--- Source material ---
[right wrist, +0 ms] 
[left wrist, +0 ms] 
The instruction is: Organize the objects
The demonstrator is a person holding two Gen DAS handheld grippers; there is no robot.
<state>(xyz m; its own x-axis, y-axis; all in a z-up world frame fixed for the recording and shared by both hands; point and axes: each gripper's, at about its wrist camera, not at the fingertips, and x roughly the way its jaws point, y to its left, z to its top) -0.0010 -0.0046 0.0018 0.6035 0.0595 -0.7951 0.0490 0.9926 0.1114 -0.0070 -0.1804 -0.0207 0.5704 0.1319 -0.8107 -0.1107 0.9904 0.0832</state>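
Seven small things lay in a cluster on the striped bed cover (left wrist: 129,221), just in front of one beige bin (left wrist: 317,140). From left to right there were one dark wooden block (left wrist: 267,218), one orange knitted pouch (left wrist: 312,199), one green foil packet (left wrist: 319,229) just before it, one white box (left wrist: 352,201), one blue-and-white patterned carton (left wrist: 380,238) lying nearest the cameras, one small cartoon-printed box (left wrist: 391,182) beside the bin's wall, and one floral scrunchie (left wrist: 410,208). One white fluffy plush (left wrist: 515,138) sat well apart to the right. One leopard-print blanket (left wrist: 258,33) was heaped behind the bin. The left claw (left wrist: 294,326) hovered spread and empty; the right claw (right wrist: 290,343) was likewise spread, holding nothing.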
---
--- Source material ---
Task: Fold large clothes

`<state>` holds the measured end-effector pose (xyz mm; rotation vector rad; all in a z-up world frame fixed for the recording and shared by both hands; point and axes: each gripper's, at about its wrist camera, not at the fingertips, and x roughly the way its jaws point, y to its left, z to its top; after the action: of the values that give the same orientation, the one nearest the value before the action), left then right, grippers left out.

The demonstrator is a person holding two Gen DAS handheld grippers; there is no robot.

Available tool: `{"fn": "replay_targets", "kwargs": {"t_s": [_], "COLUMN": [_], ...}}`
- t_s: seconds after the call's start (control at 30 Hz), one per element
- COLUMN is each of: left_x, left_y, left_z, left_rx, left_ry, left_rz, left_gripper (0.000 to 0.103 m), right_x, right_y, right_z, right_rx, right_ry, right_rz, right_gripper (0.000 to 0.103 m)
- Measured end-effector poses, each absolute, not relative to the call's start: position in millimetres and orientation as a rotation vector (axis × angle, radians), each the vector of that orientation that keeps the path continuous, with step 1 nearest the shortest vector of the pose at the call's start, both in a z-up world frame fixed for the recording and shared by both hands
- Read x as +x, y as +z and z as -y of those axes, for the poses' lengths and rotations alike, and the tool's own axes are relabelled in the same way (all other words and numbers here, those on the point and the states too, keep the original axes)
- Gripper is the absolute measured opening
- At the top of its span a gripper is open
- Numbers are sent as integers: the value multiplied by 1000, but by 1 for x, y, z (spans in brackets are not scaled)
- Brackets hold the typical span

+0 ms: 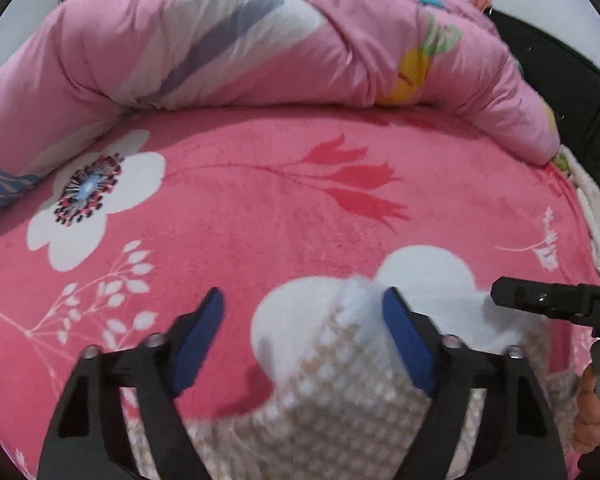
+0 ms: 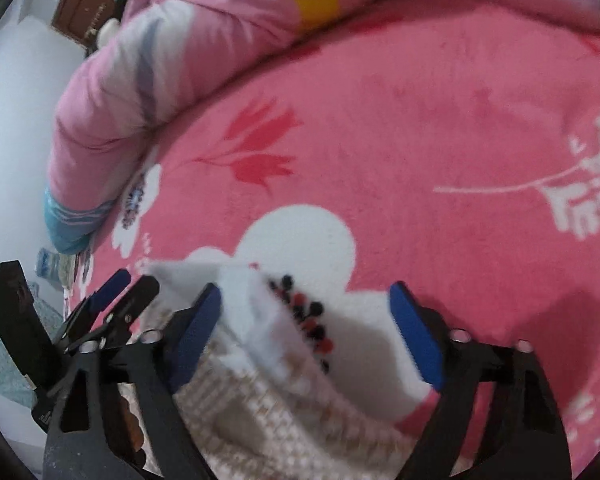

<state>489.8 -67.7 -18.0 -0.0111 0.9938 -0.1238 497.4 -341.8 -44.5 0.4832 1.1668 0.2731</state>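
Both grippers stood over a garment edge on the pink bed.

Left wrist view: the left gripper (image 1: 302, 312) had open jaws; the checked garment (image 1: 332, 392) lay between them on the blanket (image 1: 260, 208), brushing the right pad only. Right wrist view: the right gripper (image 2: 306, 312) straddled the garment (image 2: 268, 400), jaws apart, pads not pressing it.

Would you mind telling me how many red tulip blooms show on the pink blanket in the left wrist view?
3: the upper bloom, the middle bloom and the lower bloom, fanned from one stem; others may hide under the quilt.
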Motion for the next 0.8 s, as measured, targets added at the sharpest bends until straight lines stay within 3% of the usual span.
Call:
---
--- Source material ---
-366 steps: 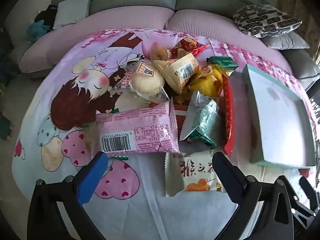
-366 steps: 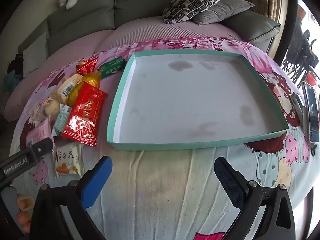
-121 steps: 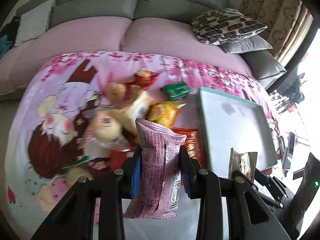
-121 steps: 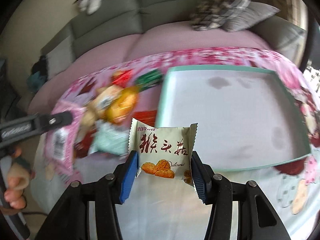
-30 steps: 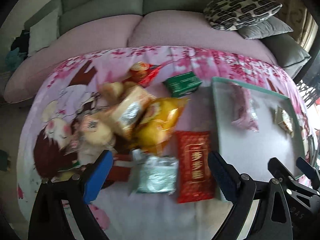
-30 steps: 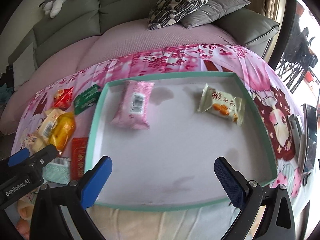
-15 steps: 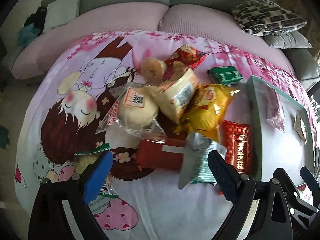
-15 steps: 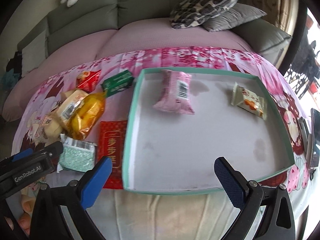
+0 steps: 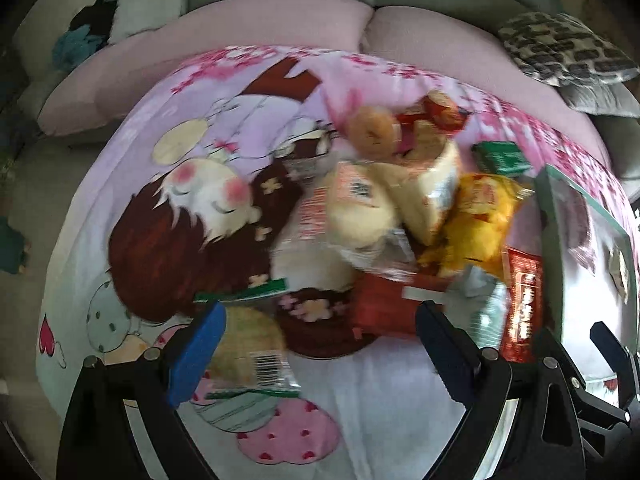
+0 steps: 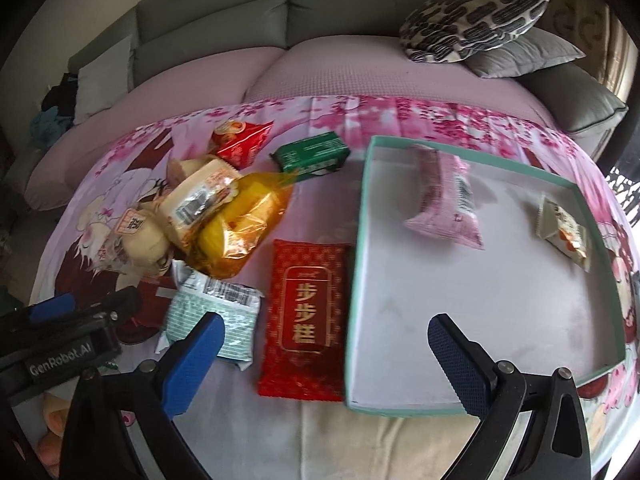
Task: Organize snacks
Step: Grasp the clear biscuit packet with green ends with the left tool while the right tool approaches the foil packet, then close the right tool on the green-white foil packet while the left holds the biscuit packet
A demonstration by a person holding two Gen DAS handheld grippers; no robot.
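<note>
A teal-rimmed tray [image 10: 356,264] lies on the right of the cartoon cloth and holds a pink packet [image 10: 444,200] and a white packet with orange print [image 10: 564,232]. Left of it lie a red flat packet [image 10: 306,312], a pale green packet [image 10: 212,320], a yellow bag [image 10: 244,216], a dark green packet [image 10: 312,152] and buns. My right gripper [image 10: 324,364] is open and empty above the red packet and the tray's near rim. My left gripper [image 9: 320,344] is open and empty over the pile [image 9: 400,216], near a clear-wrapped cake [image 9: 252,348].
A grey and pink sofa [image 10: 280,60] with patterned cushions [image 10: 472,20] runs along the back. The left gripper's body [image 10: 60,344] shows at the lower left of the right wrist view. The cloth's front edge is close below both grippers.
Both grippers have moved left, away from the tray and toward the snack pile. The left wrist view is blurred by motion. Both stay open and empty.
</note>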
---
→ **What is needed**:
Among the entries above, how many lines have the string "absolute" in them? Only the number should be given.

→ **Solution to this exercise**:
2